Me quedé callado. No sabía qué decirle. ¿Que efectivamente era para Yara un prestador de servicios "especiales"? ¿Que había pasado la noche con una mujer casada? ¿Que esa mujer me pagaba por acompañarla, por fingir ser algo que no era? ¿Que anoche hicimos el amor, y por un instante quise pensar que era real?
—Estoy hartándome de este teatro, muchacho— continuó ella, con el tono más duro que le conocía, con ese que usaba durante mi adolescencia rebelde para hacerme regresar al camino de la cordura.
—Todo esto de ser "jefe de relaciones públicas" es una mentira, ¿verdad? ¿Qué estás haciendo, Elías? ¿En dónde estuviste anoche realmente y con quién?— su voz se quebró al final. —Sé sincero conmigo, hijo, tenme confianza. Dime en qué estás metido. Si es algo malo podemos solucionarlo antes de que sea más tarde. Elías, estoy preocupada por ti.
—Abuela, ya basta, no preguntes más, por favor...
—¡No me "abueles" nada!— exclamó, golpeando con fuerza con la mano sobre la mesita. —Te estoy dando la oportunidad de que me digas las cosas. ¡Quiero la verdad! ¡Y si no me la das, voy a ir con esa mujer, esa tal Yara, y voy a exigirle que me diga qué carajos hace contigo!
—¡Con un demonio, abuela! ¡Deja de preguntar! ¡Ya te dije que tengo un buen trabajo! ¡Maldita sea!— grité. Fue la primera vez en toda mi vida que le levanté la voz a la mujer que hizo el trabajo que mi madre biológica nunca quiso y, aún así, le falté al respeto. Me arrepentí al instante, pero ya era tarde. Respiré profundamente para intentar calmarme y dar una explicación más creíble. —¡En una buena empresa! Me pagan bien, estoy haciendo algo útil y estoy sacándote adelante. Por favor, confía en mí.

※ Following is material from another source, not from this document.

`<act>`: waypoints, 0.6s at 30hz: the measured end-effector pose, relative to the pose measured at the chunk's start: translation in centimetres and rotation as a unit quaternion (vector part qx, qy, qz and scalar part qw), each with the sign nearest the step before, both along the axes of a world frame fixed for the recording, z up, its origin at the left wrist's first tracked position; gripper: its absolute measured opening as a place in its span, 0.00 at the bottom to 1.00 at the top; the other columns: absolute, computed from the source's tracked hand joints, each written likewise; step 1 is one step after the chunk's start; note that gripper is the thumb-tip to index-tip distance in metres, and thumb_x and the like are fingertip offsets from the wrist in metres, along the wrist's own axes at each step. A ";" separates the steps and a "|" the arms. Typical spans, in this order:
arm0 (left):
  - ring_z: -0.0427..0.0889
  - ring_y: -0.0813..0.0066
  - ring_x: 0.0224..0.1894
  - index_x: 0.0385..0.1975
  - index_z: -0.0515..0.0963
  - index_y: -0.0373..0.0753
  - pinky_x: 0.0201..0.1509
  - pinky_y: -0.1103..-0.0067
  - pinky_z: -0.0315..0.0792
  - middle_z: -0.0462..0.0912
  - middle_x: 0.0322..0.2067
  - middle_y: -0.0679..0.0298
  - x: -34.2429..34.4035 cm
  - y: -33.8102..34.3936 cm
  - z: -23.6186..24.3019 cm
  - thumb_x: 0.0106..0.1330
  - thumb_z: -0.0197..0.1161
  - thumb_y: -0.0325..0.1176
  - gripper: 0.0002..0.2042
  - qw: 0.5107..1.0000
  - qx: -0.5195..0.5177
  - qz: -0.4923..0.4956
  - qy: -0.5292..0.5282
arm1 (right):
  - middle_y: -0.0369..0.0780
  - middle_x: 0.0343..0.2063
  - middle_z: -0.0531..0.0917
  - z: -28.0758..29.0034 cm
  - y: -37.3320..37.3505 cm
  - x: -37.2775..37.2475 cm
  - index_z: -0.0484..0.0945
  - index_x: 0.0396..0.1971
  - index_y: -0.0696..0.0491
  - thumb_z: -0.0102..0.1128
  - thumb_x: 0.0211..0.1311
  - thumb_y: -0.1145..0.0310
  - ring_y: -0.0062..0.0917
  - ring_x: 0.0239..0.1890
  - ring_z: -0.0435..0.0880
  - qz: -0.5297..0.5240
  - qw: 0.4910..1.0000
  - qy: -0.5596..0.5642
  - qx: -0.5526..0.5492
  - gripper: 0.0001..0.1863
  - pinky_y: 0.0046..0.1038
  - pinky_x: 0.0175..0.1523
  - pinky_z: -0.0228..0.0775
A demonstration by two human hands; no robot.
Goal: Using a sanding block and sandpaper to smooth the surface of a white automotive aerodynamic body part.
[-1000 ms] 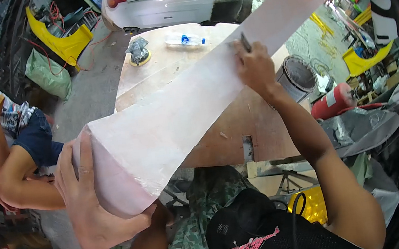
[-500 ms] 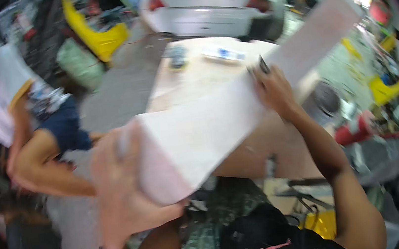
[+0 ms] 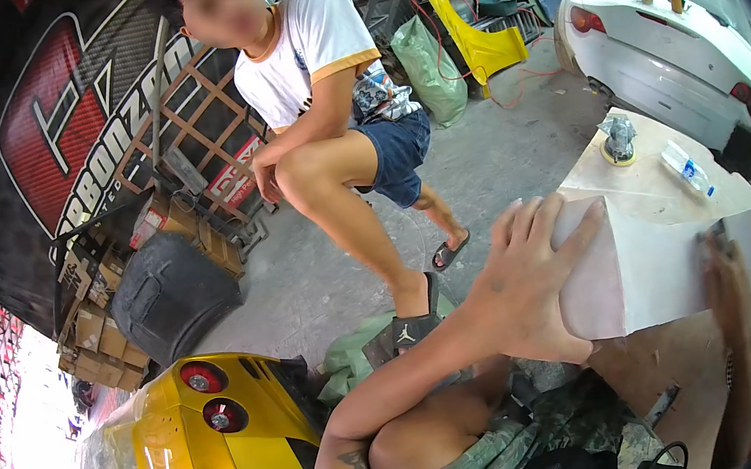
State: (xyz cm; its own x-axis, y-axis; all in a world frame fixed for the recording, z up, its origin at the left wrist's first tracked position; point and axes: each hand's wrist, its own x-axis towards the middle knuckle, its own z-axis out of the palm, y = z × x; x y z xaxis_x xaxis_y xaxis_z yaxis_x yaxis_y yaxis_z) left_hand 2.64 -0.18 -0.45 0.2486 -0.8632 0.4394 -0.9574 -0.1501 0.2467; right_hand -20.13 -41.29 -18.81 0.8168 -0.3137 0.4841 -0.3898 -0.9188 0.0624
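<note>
A long white panel [image 3: 661, 270] with a bent, rounded near end stretches rightward across my lap and past the table. My left hand [image 3: 536, 280] grips that near end, fingers spread over its top and thumb underneath. Farther along, my right hand [image 3: 725, 271] rests at the panel's face, fingers bent around a small dark object [image 3: 717, 232] whose kind I cannot make out. The right hand is partly smeared and near the picture's rim. The panel's far end runs out of sight at the right.
A pale table [image 3: 574, 173] bears a plastic-wrapped round tool [image 3: 618, 141] and a clear bottle [image 3: 686, 170]. Another person [image 3: 329, 81] has one foot raised at the left. A yellow car rear [image 3: 224, 450] stands near left, a white car rear [image 3: 671, 48] far right.
The view has swung left, so the panel and both hands now appear farther right. The left hand keeps its hold on the panel's end; the right hand is still on the panel.
</note>
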 end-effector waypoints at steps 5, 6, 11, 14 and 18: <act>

Ella abrió la boca para contestarme, pero se quedó en silencio. No por mí. Fue por causa del televisor.
La voz de una presentadora llenó el departamento, seguida de música cursi y aplausos de fondo.
"Y en nuestra sección de espectáculos, la boda del año fue un verdadero desfile de glamour y controversia. Celebridades, empresarios, y figuras del jet—set nacional se dieron cita anoche en un reconocido y prestigioso recinto social para celebrar el enlace de la socialité Aranza Montiel con el magnate Ernesto Rivas. Pero lo que más llamó la atención no fueron los novios, sino la presencia del heredero del imperio automotriz, Axel Delacroix, quien llegó solo, sin su aún esposa, la reconocida y afamada Yara Vanderhoof. Por su parte, la empresaria hizo su aparición acompañada de un misterioso joven, de quien ya se especula es su nuevo amante. Las imágenes hablan por sí solas."
Y ahí estábamos en la pantalla. Ella con su vestido negro entallado. Yo, con el traje que me compró. Caminando juntos hacia la entrada, con flashes de cámaras a nuestro alrededor. En ese momento vi las imágenes y me sentí desnudo, expuesto, descubierto.
Mi abuela se puso de pie lentamente y me miró. Su rostro era una mezcla de sorpresa, horror y... hasta decepción.
—¿Ese es tu dichoso empleo? ¿Eso es lo que estás haciendo?— dijo en voz baja, temblando. —¿Te estás vendiendo, Elías? ¿Eso es lo que traes a esta casa? ¿Dinero manchado?